Fernando Aramburu: «Patria»
por Mercedes Martín
Tusquets Editores, 2016
Resulta inquietante saber que el miedo y el dolor se graban en las células. La ciencia lo ha probado. Hasta hoy nadie sabía hasta qué punto el sufrimiento nos marca. Además, frases como “se me ha roto el corazón” o “me duele el alma” no son solo metáforas, sino que están llenas de verdad porque resulta que el corazón se rompe literalmente por culpa de un trauma terrible y los que sufren una pérdida pueden sentir un dolor anímico.Sucede pues que el miedo se aprende. Uno aprende a tener miedo a base de padecerlo porque el miedo y el dolor crean conexiones neuronales nuevas y resistentes y, ahora lo sabemos, también dejan su huella en los genes. Se heredan. Existe, sin embargo, un mecanismo psicológico que nos libera de este círculo vicioso y se llama resiliencia. Las sociedades que han estado sometidas a la violencia y el miedo, pueden reinventarse también. Pero, ¿cuál es el camino de la reinvención? Yo no lo sé a ciencia cierta, solo sospecho que tiene que ver más con los sentimientos que con las leyes.
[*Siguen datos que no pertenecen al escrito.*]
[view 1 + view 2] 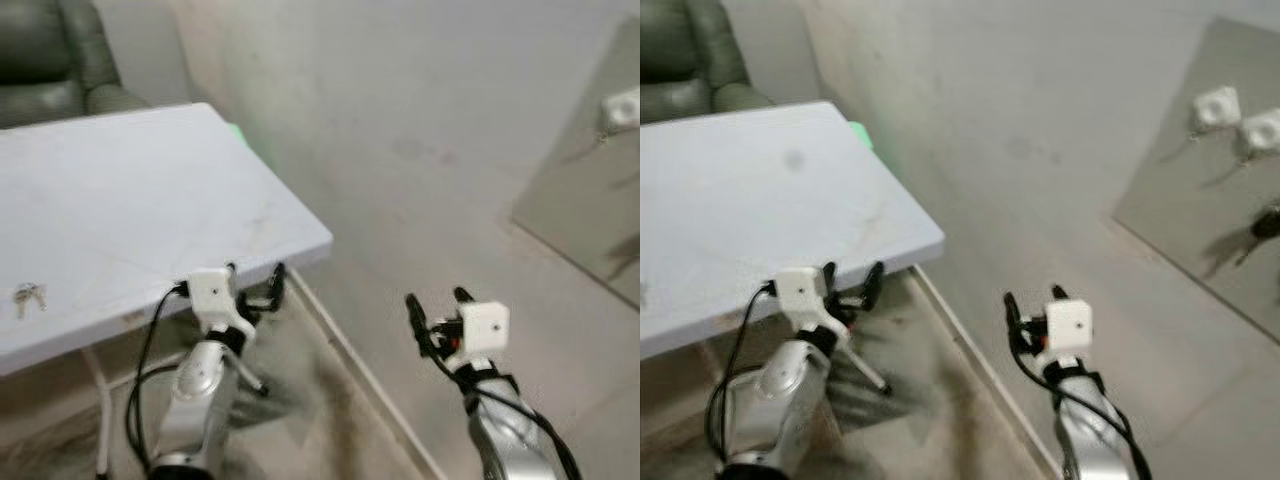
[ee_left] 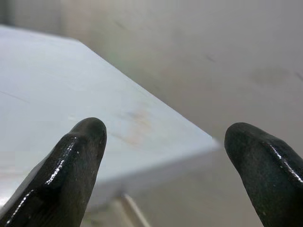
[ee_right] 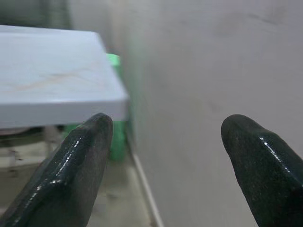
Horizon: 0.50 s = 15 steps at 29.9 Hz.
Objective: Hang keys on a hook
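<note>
A small bunch of keys point(image 1: 29, 297) lies on the white table point(image 1: 140, 200), near its front edge at the far left. My left gripper point(image 1: 256, 281) is open, just at the table's front edge and well to the right of the keys. Its fingertips point(image 2: 80, 156) frame the table's corner in the left wrist view. My right gripper point(image 1: 436, 305) is open with nothing between its fingers, held in front of the beige wall. White wall hooks point(image 1: 1218, 106) are fixed to a grey panel point(image 1: 1210, 200) at the upper right, with dark things hanging below them.
A dark green armchair point(image 1: 50, 55) stands behind the table at the far left. Something green point(image 3: 115, 127) sits low between the table and the wall. White table legs point(image 1: 101, 410) and a baseboard point(image 1: 350, 370) run below.
</note>
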Available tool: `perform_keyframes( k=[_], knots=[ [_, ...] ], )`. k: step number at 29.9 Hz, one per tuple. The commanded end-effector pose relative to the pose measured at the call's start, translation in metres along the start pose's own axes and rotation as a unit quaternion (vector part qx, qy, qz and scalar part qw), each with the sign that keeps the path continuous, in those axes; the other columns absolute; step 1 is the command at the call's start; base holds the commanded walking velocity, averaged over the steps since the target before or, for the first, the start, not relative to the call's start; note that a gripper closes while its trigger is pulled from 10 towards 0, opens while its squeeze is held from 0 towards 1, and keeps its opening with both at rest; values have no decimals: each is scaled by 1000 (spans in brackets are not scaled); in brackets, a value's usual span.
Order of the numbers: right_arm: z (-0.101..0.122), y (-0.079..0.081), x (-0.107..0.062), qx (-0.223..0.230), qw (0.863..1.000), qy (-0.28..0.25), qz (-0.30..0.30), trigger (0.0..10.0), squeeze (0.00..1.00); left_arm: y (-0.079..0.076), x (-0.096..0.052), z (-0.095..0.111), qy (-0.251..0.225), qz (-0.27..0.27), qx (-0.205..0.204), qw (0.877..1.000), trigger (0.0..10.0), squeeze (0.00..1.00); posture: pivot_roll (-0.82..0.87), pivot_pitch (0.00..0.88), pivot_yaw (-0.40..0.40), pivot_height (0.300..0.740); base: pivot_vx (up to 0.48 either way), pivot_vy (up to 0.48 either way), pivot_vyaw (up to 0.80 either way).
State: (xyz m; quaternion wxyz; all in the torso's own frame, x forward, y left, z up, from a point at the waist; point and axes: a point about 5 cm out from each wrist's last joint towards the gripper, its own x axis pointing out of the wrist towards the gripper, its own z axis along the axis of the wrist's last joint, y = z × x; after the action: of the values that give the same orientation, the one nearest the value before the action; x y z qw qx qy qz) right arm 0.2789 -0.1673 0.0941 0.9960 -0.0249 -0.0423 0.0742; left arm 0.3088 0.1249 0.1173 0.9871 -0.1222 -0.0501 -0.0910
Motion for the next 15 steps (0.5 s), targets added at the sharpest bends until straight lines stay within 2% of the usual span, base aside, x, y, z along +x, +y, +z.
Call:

Fernando Aramburu apela a los sentimientos, por eso ha escrito una novela y no un ensayo. Con Patria el autor pretende que nos pongamos en el lugar del otro, del que sufre, no del que empuña un arma, sino de todos los que, con la violencia, pierden a un familiar y son señalados. Quiere que nos pongamos en el lugar de los que temen por sus vidas, de los apestados en su propio pueblo, de los cobardes que miran a otro lado, que cooperan sin saberlo o sin quererlo, porque consienten que se instale el miedo.Bittori y Miren, las protagonistas, eran amigas antes de que el brazo ejecutor de ETA matara al marido de la primera. Ahí empezó el calvario para ellas. Bittori se tuvo que ir del pueblo, y al cabo de los años vuelve solo de visita y de noche, para que no la vean. Miren vive todavía allí, a ella no le mataron a nadie, pero su hijo está en la cárcel por pertenecer a ETA, por “la lucha armada”, como lo llama ella. Ambas mujeres representan los dos bandos, con todo su rencor, su sufrimiento y su odio. Representan la división social, el enfrentamiento, y mientras no se pongan en el lugar de la otra, la división continuará. Su pena, pero también su responsabilidad, son analizados en cada uno de sus actos y palabras. Porque uno también es responsable de perpetuar el sufrimiento y el odio, de no intentar salir del círculo.
Es una novela difícil de escribir porque no se puede hablar del asesinato sin tomar partido y es difícil que no se note la tesis subyacente. Por ello, el autor optó por la técnica del monólogo interior: el lector escucha la mayor parte del tiempo el diálogo que mantienen esas mujeres consigo mismas, para evitar que juzguemos el problema desde fuera. Mujeres sacrificadas, víctimas, pero hasta cierto punto victimarias, por el odio que albergan y reproducen, sin intentar perdonar. El lector verá si la novela llega allá donde pretende.